「あたりまえ」の有難さ

 3月11日。妻が「テレビを付けたくない」と言っていた。どこを見ても震災の話で、当日を思い出してしまうと。1年という節目だ。振り返りは大切だ。それでも、被災した人々のなかには、「騒がないでほしい」と思う人もいたかもしれない。マスコミはほとんど、そういう報道をしない。

 去年1年間で、3回、泣いた。

 1回目。3月12日。原発が爆発した日。ほぼ徹夜で迎えた夜。「被爆者」がいるという情報が伝わる。愕然とするしかなくて、へたり込んだ。広島で小学校教育を受けた身としては、原爆の酷さは知っているつもりだ。あの災厄を経験した日本人が、同じ過ちを繰り返してしまった。「もう休め」と会社の指示を受けて家に帰る道すがら、自転車を引きずりながら声を出して泣いた。

 2回目。4月中旬。勤務地が東京に変わる。職場でNHKの午後7時のニュースを見ていた。被災した人に取材した映像が流れていた。内容はあまりよく憶えていない。津波に襲われた場所だったか、放射線にさらされた土地だったか、いずれにせよ、そこで暮らす人たちの言葉を拾ったリポートだった。震災前だったら「今年の収穫はどうですか」みたいな、平和で面白くもないやり取りだったろうに、地元の人の、ぽつり、ぽつりと話す言葉の重さに耐えられなかった。
 松岡正剛という人が、「日々報道される被災地の光景と被災者の言葉は、その片言隻句さえドストエフスキーなのである」(http://1000ya.isis.ne.jp/1407.html)と喝破したけれど、まったく同意する。ただただ映像を見ながら涙した。

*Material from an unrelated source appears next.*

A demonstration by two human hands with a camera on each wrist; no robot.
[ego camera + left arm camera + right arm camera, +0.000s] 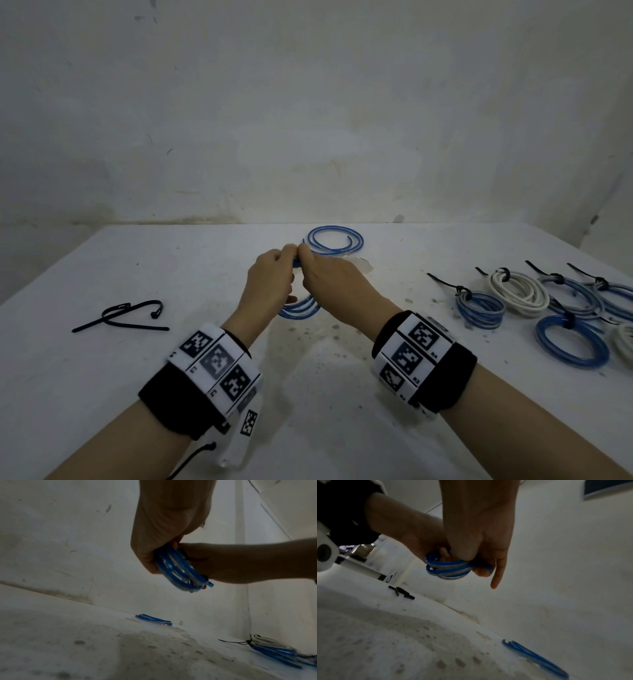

 3回目。年末。喫茶店で茶をすすりながら新聞を読んでいた。何気なく目を留めた12月18日の日経新聞の俳句評、2011年の秀作。選者は黒田杏子氏。

 「さくらさくらさくらさくら万の死者」

 ぎょっと。ぎょっとしたけど、涙したのはこの句じゃあなかった。

 「見る人もなき夜の森のさくらかな」

 福島の浜通り原発からそう遠くない場所に、夜の森という名の土地がある。地元では桜の名所として知られるけれど、東京やほかの地域の人はほとんど知らないだろう。自分も2年半福島市に住んだけれど、夜の森へは桜が終わった季節に1回通りかかったくらいに過ぎない。

 そんな田舎に、今年も桜が咲く。震災前は特段注目されることもなく、どこにでもあるような暮らしが営まれていただろう。しかし震災を経て、この土地から「あたりまえ」の生活は奪われた。不条理と言うしかない。気づくと涙がこぼれていた。

 ただただ、「あたりまえ」の日常があることの尊さをかみしめる。「あたりまえ」の暮らしの有難さをかみしめる。できるかぎり多くの人が、「あたりまえ」に生きられる世の中でなければならないと強く思う。